誰でも通園始まる(ブログ3551)
- 2024年04月22日
4月から「誰でも通園制度」のモデル実施が行われています。
函館でも手を上げる法人があり、この制度が始まりました。
しかし、子どものための施策とは言うものの、本当に「異次元の子育て対策」として定着していくのでしょうか。
この制度は、アプリを使って全国何処でも臨時に保育を頼める仕組みで、6ヶ月(未満児)から3歳未満の子どもであれば、親の就業等の要件にかかわらず保育所(こども園)などに預けられる制度ですが、この制度が保育士や親のためになるのか、なかなか理解が出来ません。
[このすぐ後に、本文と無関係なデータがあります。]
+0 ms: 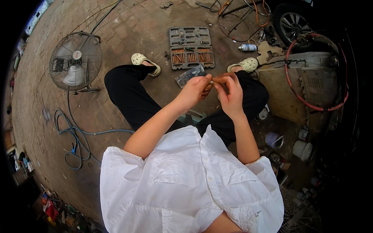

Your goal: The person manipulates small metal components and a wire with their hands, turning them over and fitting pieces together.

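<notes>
My left hand (195,90) and my right hand (230,92) meet in front of me, between my knees. Their fingertips pinch a small metal piece (211,82), mostly covered by the fingers, so its exact kind is unclear. Just beyond my left hand, a flat grey piece with dark smudges (185,77) lies low down. Farther out on the ground rests an open tool case (190,35). Rows of copper-coloured pieces (178,58) fill its near half, and a thin tool with a green handle (190,49) lies across them.
A round floor fan (76,62) stands at the left, with a looped blue hose (79,136) nearby. To the right are a worn metal panel (287,85) with a red hose (289,73), a spray can (247,47), a car wheel (292,26) and small buckets (302,150).
</notes>
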Available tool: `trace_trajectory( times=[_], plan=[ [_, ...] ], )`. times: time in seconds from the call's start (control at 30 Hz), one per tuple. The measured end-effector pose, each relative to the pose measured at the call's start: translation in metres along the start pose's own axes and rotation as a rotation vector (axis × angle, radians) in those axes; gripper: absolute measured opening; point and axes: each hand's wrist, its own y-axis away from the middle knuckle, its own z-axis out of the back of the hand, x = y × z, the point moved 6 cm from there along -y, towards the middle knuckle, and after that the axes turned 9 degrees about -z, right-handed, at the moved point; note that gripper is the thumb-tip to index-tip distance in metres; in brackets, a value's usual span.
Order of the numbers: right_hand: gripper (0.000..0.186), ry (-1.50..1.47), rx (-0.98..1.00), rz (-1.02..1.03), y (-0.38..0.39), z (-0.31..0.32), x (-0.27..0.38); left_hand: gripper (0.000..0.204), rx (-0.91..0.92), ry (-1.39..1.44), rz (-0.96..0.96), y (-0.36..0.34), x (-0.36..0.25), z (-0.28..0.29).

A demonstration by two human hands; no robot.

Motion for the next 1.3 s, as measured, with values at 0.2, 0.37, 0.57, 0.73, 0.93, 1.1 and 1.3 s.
trace_trajectory(
  times=[0.2,0.37,0.57,0.73,0.93,1.1,1.3],
  plan=[
    [0.013,-0.034,-0.04,-0.032,-0.003,0.002,-0.001,0.034,0.046,-0.364,-0.234,-0.005,-0.007,0.002],
    [0.018,0.23,-0.044,0.251,-0.004,0.002,0.011,0.033,0.159,-0.014,-0.069,0.0,-0.008,-0.003],
    [0.015,0.361,-0.05,0.407,-0.002,-0.002,0.018,0.038,0.122,-0.04,0.0,0.002,-0.006,-0.007],
    [0.006,0.124,0.015,0.205,-0.006,-0.006,0.005,0.036,0.052,-0.649,-0.251,0.001,-0.015,-0.004],
    [0.02,-1.024,0.298,-0.835,0.012,-0.049,-0.049,0.026,-0.012,-1.28,-0.759,-0.005,-0.031,0.0],
    [0.015,-0.216,0.067,-0.243,-0.003,-0.025,-0.04,0.037,0.041,-0.511,-0.183,-0.027,0.004,0.018],
    [0.015,0.294,0.011,0.202,-0.009,-0.013,-0.014,0.044,0.02,-0.254,0.203,-0.022,0.018,0.013]
  ],
)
まずは、保育士の立場から見ると、毎日通園してくる園児とは違って臨時的に保育をする場合、その子の事を何も知らないにも関わらず日替わりで受け入れる事になります。
アレルギーや既往症、発達状況などによっては、ちょっとしたことが命に関わる事も想定されますし、子どもにとってのストレスも心配になってきます。そして責任だけは保育園と保育士について回ります。
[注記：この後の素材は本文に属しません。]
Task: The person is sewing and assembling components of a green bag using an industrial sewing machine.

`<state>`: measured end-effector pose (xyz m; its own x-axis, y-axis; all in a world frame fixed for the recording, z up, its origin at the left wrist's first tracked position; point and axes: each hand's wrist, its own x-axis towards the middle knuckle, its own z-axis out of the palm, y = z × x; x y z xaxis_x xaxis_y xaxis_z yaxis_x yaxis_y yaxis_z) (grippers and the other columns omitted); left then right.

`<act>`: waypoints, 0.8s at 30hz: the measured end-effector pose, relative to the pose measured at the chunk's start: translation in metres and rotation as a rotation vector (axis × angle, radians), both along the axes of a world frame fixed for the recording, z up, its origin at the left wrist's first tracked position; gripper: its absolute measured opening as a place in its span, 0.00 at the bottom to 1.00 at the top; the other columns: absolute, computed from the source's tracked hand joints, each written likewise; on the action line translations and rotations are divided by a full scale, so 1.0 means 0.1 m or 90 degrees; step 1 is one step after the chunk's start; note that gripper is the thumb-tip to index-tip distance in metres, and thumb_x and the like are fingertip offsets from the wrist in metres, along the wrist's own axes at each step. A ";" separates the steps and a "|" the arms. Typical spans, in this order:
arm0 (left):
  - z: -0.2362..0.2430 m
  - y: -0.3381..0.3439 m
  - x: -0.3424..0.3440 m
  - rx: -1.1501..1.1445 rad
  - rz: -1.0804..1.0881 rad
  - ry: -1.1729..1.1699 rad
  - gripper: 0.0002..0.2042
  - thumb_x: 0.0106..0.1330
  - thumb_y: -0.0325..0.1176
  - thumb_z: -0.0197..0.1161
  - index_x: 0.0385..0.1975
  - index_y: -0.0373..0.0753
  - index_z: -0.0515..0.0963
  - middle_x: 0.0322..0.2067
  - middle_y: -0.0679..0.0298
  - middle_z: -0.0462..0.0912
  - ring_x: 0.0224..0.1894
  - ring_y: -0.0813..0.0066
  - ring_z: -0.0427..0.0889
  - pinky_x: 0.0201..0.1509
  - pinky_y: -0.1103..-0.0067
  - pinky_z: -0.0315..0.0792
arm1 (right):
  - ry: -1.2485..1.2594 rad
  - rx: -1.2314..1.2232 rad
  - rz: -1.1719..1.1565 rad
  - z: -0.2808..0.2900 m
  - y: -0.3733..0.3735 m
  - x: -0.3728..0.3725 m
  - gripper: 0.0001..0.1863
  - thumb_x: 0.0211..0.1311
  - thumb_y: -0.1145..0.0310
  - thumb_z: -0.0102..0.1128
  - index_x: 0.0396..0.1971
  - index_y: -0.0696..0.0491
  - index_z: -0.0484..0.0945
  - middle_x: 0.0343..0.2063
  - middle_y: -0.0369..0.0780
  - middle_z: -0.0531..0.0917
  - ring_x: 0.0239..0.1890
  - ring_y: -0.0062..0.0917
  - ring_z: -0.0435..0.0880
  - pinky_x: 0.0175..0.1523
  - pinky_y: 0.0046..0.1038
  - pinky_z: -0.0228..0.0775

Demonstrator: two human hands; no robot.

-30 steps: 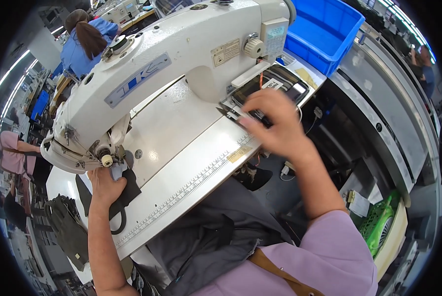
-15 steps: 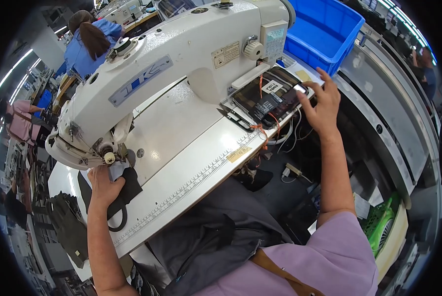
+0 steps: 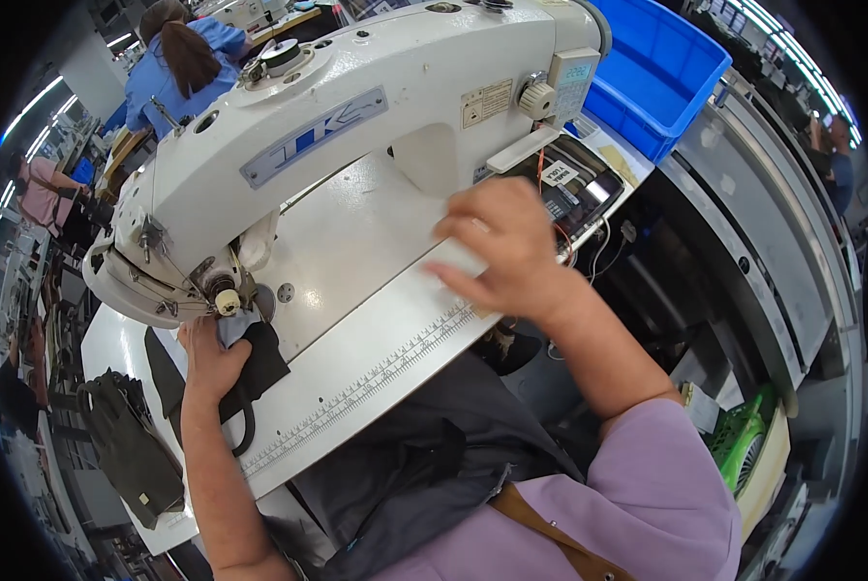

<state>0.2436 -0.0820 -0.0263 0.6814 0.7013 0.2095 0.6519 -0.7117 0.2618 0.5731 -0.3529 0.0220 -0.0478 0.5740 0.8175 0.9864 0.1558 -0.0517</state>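
Observation:
My left hand point(image 3: 213, 360) is closed on a dark fabric piece point(image 3: 263, 360) at the needle end of a white sewing machine point(image 3: 356, 107). A bit of white material point(image 3: 233, 330) shows beside its fingertips, under the needle area. From the dark piece a black strap point(image 3: 248, 426) curves down over the table edge ruler. My right hand point(image 3: 506, 247), blurred by motion, hovers over the white sewing table point(image 3: 337, 257) with thumb and fingers apart and nothing visible in it. Partly behind it lies a dark plaid pouch point(image 3: 584, 189) with a white label.
A dark green fabric item point(image 3: 129, 441) hangs at the table's left edge. Behind the machine's right end stands a blue crate point(image 3: 652, 73). A green basket point(image 3: 744, 441) sits low at the right. One person in blue point(image 3: 187, 68) works beyond the machine; others are farther off.
My right hand has swung left from the plaid pouch to over the table, now covering where the black thread snips lay. My left hand stays on the dark fabric. The view has shifted slightly.

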 end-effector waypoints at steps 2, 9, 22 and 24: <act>-0.04 0.00 -0.04 0.008 -0.015 -0.024 0.25 0.45 0.34 0.64 0.45 0.28 0.76 0.47 0.45 0.78 0.55 0.45 0.71 0.67 0.60 0.55 | 0.028 0.033 -0.123 -0.03 -0.23 0.30 0.13 0.46 0.64 0.74 0.32 0.51 0.83 0.38 0.41 0.82 0.42 0.37 0.80 0.48 0.37 0.70; 0.09 -0.02 0.02 -0.031 -0.008 0.025 0.26 0.44 0.33 0.63 0.47 0.28 0.77 0.50 0.44 0.77 0.59 0.45 0.70 0.68 0.61 0.54 | 0.100 0.016 -0.392 -0.23 -1.14 1.07 0.13 0.56 0.60 0.69 0.36 0.53 0.84 0.43 0.43 0.81 0.48 0.39 0.79 0.53 0.38 0.66; -0.12 0.07 -0.06 0.044 -0.011 -0.006 0.26 0.46 0.33 0.63 0.47 0.27 0.75 0.47 0.43 0.74 0.55 0.42 0.65 0.67 0.58 0.57 | -0.041 0.029 -0.561 -0.16 -1.16 1.14 0.18 0.61 0.52 0.65 0.42 0.50 0.85 0.55 0.43 0.77 0.53 0.39 0.76 0.58 0.41 0.62; -0.07 0.06 -0.05 0.041 -0.018 -0.022 0.26 0.46 0.33 0.63 0.46 0.26 0.74 0.47 0.42 0.74 0.55 0.42 0.66 0.66 0.57 0.57 | -0.020 0.046 -0.473 -0.17 -1.06 1.02 0.17 0.61 0.55 0.66 0.44 0.50 0.84 0.54 0.43 0.78 0.50 0.37 0.77 0.56 0.40 0.63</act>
また、保育園にとっては、常に保育士を確保していなければなりません。
6ヶ月から1歳未満の子ども(未満児)は3人に1人の保育士が、1・2歳児には6人に1人の保育士を配置するのが厚労省の配置基準ですが、現在、多くの保育園では、配置基準以上の加配を行っています。
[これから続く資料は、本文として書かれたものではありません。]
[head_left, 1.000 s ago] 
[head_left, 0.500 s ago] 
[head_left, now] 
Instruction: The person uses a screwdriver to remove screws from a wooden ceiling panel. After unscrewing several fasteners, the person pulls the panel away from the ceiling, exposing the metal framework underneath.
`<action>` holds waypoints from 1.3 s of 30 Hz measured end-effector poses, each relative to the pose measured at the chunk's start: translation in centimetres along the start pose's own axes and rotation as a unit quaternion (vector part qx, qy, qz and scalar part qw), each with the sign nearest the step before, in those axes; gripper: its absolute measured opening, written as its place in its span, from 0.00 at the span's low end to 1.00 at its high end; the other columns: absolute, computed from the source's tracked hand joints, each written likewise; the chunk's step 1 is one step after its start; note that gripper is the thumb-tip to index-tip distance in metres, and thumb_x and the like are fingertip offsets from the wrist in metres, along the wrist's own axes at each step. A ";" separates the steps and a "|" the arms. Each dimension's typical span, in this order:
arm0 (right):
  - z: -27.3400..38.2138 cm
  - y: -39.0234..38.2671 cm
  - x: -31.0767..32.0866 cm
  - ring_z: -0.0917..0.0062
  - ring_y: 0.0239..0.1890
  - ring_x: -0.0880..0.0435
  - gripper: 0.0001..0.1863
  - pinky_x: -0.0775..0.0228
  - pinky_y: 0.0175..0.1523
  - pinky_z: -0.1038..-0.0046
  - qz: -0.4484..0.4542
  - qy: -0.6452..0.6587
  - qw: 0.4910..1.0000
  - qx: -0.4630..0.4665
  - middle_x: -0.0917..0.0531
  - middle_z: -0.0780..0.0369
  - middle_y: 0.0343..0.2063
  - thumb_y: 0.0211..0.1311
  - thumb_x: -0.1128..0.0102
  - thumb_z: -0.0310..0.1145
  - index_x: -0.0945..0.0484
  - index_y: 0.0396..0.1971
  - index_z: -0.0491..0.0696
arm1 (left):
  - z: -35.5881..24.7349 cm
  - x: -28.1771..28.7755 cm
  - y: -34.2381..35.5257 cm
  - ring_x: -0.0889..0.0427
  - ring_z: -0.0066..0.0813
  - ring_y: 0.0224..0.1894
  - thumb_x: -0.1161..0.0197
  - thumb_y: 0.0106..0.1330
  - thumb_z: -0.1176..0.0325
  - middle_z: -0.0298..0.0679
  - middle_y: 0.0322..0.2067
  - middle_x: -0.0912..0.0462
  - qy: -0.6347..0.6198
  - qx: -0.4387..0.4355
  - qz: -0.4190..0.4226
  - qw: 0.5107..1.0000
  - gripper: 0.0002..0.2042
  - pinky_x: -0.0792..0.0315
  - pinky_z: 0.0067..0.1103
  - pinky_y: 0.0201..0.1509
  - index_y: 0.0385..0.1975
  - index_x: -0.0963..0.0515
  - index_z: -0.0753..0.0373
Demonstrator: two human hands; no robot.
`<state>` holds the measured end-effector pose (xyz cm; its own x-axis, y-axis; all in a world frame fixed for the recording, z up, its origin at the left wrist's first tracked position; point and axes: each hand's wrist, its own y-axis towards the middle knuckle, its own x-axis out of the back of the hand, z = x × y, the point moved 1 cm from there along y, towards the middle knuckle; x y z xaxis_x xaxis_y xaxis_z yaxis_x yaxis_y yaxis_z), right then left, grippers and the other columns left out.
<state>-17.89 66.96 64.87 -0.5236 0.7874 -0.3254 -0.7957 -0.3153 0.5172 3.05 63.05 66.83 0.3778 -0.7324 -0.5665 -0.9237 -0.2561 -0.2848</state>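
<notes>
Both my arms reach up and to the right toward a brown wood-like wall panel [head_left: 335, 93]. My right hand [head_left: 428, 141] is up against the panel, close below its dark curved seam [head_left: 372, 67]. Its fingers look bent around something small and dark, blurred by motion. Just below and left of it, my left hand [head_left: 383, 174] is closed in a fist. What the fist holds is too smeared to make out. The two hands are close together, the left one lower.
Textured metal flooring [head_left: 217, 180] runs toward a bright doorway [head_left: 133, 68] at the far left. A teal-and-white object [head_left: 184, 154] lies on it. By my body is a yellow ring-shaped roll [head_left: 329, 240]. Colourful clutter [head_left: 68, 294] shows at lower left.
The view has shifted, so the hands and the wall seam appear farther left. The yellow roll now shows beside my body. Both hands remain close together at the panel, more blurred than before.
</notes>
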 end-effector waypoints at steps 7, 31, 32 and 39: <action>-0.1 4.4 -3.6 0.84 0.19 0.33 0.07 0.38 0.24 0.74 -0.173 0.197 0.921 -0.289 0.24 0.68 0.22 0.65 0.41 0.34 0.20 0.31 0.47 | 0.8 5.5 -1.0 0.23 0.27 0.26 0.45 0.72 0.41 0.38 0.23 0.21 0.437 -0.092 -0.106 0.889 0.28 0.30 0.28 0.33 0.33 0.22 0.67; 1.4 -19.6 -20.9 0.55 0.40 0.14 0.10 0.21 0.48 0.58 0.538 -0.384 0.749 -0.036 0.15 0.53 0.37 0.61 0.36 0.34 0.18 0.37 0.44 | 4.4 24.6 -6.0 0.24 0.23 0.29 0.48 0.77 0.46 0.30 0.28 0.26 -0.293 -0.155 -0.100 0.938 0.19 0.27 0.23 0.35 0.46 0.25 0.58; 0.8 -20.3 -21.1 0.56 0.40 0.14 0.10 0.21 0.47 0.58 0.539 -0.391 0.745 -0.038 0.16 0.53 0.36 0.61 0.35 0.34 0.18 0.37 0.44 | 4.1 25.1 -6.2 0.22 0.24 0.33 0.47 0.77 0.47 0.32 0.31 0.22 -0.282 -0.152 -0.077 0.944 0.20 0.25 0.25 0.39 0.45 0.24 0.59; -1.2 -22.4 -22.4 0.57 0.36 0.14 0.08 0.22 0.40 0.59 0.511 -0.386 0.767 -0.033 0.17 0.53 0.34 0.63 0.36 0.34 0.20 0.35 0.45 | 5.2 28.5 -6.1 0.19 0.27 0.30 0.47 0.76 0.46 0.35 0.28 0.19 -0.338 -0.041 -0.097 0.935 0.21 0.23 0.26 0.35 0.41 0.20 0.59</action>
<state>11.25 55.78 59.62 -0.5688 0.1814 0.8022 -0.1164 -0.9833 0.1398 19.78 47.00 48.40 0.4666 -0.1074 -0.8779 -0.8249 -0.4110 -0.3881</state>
制度が行われる段階で、毎日通園してくる園児のための保育士+誰でも通園制度上の保育士を確保しなければならず、その数は、未満児の場合と1・2歳児の場合では異なりますから、児童の年齢と数によって保育士を確保する保育園の負担は大きくなってきます。
そして根本の問題は、保育士が不足しているという現実です。
保育士の所得は、全産業に比較して約6万円ほど低いと言われており、保育士を志望する若い方が少なくなっています。
近年は男性の保育士さんも増えていることから、男女含めて賃金の底上げが必要になってきます。
肝心の受け入れ側の環境が整備されていないまま、ただ闇雲に保育園に対応を押しつける事になる誰でも通園制度は、保育園にとっても保護者にとっても、子どもにとっても不安な事ばかりです。先ずは現在の保育の仕組みを整備することから始めることが必要だと思います。